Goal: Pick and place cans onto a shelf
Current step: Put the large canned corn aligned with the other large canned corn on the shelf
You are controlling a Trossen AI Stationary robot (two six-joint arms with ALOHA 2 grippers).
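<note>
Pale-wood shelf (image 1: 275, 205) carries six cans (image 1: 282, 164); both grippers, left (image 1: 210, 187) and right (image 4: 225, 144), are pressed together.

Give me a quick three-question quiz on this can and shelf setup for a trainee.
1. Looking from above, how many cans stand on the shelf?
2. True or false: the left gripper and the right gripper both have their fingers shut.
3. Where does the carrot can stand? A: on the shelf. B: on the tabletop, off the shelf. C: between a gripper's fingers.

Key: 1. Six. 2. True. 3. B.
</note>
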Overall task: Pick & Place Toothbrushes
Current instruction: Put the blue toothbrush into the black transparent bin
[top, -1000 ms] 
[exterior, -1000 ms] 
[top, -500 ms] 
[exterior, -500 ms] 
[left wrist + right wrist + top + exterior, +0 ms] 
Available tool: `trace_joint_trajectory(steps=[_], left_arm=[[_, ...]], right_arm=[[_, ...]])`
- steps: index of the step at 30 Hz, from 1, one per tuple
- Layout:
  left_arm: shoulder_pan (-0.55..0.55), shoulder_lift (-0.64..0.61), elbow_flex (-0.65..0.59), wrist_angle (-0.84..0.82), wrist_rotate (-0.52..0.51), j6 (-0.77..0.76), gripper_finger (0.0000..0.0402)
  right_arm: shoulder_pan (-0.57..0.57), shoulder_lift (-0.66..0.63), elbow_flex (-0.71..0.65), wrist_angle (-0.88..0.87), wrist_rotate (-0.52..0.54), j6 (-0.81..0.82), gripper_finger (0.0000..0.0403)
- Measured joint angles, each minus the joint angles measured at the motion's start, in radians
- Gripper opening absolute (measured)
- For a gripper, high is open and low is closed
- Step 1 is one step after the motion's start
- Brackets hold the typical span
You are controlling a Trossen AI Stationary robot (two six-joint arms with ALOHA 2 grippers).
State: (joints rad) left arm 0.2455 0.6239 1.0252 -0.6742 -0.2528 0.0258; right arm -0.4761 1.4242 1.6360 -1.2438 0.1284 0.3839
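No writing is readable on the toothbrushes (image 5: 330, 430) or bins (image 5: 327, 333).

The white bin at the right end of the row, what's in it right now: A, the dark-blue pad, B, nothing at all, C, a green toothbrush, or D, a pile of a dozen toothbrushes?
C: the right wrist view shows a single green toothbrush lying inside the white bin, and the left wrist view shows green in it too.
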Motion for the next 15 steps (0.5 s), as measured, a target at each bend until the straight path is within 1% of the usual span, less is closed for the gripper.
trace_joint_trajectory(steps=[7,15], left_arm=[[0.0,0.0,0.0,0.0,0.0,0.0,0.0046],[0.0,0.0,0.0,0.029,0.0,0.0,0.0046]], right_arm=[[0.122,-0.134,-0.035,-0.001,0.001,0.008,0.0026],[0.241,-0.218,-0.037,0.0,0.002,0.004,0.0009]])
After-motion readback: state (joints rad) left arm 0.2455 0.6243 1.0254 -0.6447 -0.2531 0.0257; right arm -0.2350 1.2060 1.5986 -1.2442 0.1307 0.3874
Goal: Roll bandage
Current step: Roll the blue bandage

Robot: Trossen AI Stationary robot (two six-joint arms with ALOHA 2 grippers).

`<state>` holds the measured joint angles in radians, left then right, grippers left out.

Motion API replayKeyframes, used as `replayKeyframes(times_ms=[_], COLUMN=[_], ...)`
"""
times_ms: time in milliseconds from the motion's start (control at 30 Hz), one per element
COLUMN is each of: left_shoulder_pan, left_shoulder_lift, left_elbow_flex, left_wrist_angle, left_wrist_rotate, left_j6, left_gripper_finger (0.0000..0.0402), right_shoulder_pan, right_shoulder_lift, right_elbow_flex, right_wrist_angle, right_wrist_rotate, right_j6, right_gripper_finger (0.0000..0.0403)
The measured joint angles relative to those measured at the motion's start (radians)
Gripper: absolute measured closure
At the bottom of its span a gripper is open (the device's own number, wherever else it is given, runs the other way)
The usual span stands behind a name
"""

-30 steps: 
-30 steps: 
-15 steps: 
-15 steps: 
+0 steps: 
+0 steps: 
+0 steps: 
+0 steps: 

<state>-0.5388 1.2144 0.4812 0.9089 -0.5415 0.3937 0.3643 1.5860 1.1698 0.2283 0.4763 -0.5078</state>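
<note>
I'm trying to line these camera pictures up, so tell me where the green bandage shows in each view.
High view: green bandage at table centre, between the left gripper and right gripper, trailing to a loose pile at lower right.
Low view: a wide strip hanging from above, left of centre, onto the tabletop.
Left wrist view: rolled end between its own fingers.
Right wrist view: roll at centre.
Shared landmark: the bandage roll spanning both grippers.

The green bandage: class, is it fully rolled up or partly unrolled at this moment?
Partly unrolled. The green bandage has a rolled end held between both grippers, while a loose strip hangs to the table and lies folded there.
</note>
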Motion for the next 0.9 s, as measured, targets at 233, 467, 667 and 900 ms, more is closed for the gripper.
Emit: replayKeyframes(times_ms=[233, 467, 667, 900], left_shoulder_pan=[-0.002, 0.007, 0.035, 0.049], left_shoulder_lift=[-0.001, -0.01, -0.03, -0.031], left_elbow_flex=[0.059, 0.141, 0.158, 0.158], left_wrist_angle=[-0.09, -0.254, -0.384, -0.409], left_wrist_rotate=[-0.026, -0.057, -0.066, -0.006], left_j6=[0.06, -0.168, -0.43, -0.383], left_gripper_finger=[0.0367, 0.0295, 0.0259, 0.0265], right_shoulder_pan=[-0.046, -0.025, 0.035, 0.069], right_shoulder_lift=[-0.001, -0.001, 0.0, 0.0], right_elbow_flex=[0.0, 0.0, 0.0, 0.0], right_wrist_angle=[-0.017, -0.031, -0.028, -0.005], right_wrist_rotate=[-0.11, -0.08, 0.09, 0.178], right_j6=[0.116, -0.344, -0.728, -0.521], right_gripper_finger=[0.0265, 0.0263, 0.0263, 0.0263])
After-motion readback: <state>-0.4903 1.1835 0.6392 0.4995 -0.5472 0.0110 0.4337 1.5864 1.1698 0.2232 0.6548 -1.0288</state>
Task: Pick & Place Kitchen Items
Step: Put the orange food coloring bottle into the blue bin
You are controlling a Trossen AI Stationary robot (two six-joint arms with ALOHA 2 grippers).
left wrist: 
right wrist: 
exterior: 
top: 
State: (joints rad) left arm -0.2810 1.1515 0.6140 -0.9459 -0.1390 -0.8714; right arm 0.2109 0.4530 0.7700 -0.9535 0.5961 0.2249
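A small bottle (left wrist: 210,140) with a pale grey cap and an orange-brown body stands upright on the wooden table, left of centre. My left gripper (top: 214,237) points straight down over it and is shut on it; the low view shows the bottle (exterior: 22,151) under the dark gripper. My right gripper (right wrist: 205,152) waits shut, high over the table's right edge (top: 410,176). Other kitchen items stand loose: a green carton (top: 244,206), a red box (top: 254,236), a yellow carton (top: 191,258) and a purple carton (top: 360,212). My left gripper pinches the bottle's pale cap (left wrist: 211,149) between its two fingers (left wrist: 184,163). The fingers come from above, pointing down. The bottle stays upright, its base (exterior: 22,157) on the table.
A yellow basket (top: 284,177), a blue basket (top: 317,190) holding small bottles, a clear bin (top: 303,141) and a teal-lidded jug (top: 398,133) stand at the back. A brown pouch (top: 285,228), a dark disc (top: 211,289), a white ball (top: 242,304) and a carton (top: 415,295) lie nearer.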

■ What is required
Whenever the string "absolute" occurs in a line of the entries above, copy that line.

■ Answer to this exercise
- Gripper opening absolute (measured)
Gripper: absolute measured closure

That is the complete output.